For instance, I thought representations of sex work and BDSM in the film were interesting. Berkowitz expresses reservations about his one-time career as a professional BDSM dominant. It’s unclear how much he thinks sex work is a bad thing in general, but he doesn’t come across as very happy that he did it. He talks about his BDSM activities, and those of his clients, as arising from “self-loathing” and “insecurity” and negative cultural pressures on the gay community; it’s unclear how much he thinks BDSM in general arises from those things. As a BDSM advocate I feel very wary of such representations. I feel even warier of the way Berkowitz, at one point, smiles while recalling how he always made a point of doing the things his partners said they absolutely did not want him to do. Yikes!
(I am often interested in the way BDSM consent was negotiated in past times. The fact that Berkowitz specifically ignored some partners’ boundaries is obviously sketchy, to say the least. But I’ve heard people argue that the BDSM subculture didn’t have such clear-cut notions of exact consent and negotiation until feminists like Andrea Dworkin forced us to address those concerns. So I do wonder how unusual Berkowitz’s approach was, historically speaking, at the time when he lived. If anyone from the BDSM community who lived through that time would like to share some insights, I’d love to hear them.)
Still, it’s also worth noting that Berkowitz said some beautiful things about BDSM, how it made him feel, and how he connected to his BDSM partners. I wish I had written his statements down.
I’ve thought a bit about the way Berkowitz, in the documentary, discussed his coming-into-BDSM. He talked about how he didn’t initially think of himself as a BDSM type — but his partners convinced him that he was perfect for it, started giving him leather accoutrements and grooming him into a BDSM top. Berkowitz certainly describes liking BDSM play — again, there were some beautiful quotations in there — but he doesn’t seem to take a lot of ownership of BDSM as an identity. Which isn’t to say that everyone who does BDSM must own it as an identity! It just makes me wonder where he puts BDSM sexuality in his own self-conception.

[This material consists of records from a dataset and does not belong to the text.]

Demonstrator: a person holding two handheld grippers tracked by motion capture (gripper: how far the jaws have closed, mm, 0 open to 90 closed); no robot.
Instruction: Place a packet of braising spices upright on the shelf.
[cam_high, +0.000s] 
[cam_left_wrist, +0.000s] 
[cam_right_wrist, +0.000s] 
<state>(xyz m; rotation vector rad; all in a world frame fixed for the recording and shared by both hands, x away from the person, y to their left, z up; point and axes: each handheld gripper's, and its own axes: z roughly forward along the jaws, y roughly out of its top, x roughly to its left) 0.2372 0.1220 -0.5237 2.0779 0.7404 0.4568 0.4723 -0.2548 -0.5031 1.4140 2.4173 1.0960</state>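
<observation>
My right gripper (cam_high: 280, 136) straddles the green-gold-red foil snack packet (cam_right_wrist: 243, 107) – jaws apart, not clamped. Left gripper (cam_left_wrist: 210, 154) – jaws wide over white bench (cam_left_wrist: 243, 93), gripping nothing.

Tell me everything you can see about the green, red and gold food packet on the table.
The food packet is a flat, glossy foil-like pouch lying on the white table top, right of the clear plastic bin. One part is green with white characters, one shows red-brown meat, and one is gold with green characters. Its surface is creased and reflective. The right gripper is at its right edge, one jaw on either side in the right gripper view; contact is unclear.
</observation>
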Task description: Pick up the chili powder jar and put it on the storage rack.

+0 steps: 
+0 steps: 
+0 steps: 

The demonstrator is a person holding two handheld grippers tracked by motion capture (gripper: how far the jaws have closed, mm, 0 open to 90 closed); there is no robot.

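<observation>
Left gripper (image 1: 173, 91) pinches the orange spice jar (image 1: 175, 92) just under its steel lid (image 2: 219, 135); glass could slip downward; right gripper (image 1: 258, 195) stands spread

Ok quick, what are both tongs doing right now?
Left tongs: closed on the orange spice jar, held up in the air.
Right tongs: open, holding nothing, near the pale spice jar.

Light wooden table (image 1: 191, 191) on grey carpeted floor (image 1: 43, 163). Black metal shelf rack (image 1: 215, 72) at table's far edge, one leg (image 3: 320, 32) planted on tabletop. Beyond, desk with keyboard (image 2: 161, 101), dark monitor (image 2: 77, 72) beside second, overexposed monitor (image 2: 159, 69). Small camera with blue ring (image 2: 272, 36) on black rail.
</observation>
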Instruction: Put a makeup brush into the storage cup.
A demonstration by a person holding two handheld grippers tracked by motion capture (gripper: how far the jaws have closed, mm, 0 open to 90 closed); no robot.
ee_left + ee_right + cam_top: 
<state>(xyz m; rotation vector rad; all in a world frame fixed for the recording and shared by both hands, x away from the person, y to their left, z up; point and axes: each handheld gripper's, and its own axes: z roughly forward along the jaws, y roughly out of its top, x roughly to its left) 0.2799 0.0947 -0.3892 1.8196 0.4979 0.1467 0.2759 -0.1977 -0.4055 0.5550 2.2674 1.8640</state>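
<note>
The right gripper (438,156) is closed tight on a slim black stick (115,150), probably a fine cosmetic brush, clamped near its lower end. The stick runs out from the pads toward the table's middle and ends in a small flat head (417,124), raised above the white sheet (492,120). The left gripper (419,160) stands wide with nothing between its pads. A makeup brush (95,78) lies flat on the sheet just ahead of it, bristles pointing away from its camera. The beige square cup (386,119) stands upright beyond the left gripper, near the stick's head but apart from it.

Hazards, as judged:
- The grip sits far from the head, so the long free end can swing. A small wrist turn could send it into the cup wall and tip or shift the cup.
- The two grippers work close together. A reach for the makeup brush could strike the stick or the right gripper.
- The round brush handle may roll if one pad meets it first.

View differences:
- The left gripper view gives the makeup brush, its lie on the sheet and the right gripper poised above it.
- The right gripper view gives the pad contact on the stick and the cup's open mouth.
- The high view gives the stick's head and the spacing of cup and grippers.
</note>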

The discussion group largely did not seem to feel that Berkowitz made a lot of moral judgments over the course of the film, and I think in the end I do agree … but I also wonder how much pride Berkowitz takes in the activities he once engaged in, and whether he would speak in favor of sex work advocacy or BDSM advocacy.
A fascinating character, Berkowitz!
In the end, I give “Sex Positive” five stars — I’m so glad we got to screen it as part of the series. Regent Releasing tells me that they’re not sure when or how the movie will be released for a wider audience, but if you want to keep track of that, you can always check their website (here it is again).
Our February 24th documentary will be “When Two Won’t Do” — made by a polyamorous filmmaker and her boyfriend, it covers all manner of consensual non-monogamy and will give us all a lot to think about in terms of love, fidelity and the ideal relationship. The screening is courtesy of Picture This Productions. See you there!